065 | Q&A – How will technology impacts the property market, investing in strata properties and more

Today’s episode starts with a recap on the AREC16 Conference (ps: Bryce refused to talk about AFL). Bryce and Ben also discussed about the possible impact of technology to the property market for example, what would happen if we don’t need to drive a car in the future anymore? Would car spots still be a considerations in asset selection?

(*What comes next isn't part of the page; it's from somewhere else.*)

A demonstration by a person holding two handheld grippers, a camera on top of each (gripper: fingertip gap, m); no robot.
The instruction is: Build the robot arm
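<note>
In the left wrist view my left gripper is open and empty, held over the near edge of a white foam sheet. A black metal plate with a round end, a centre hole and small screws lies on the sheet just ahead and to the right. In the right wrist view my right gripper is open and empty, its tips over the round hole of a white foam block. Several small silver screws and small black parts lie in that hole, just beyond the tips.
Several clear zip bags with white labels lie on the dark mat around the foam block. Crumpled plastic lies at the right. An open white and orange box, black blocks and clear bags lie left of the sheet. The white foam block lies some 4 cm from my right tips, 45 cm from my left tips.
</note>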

They then moved on to answering a couple of the listeners’ questions below. Thanks again for submitting your questions!:


  • Asset selection question from James: Love the podcast! Just wondering if there’s a big difference between investing in a 2 bedroom house or a 3 bedroom house. Everyone is telling me ‘the more bedrooms the better’ however others have told me that for an investment it doesn’t matter. Thanks!
  • Next step question from Mat: My wife and I are on the move from Newcastle (Whitebridge) to Coffs Harbour on the NSW mid north coast. Our house in Whitebridge is our first home which we purchased in 2011 for 365k and is currectly valued at 490k. Ideally we would like to keep our house in Whitebridge as an investment property and look to buy in Coffs Harbour. The rental return will be $420 which comfortably covers the mortgage at interest only. I see the house as being a good investment grade property and ticks the boxes that you both talk about in the podcasts. What should we do?
  • Question on strata properties from Sarah: I’ve got a question about strata properties. We have two townhouses, one is in a smaller complex with 8 townhouses & the levies are reasonable, there is rarely any issues with maintenance etc. The other one (our first purchase!!) is in a complex with 30 townhouses/units, the units have lift access/underground parking & we’re paying about $985 a quarter in levies.We are constantly getting correspondence from the strata company with owners having maintenance issues, leaking toilets/tiles, graffiti removal, underground car park issues…. We’ve committed the property, it will give good growth & should be neutrally geared in the years to come (held for2yrs to date) so selling is out of the equation.Would love to hear your thoughts on strata, when is it a good idea, when is it a bad idea. Should I be religiously sending back votes for meetings etc? When I read the strata documents that require owners response, it’s all dutch to me, can you explain how to respond to things I can vote on & making sense of the minutes etc. Thanks guys, appreciate any advice you can give on strata.
  • Question on timing the market from Leighton: I’d love to hear Bryce and Ben’s thoughts on the property cycle and the part that it plays in investment decisions and how the cycle ties in with “timing the market”. It seems that different parts of the country operate in different phases of the cycle.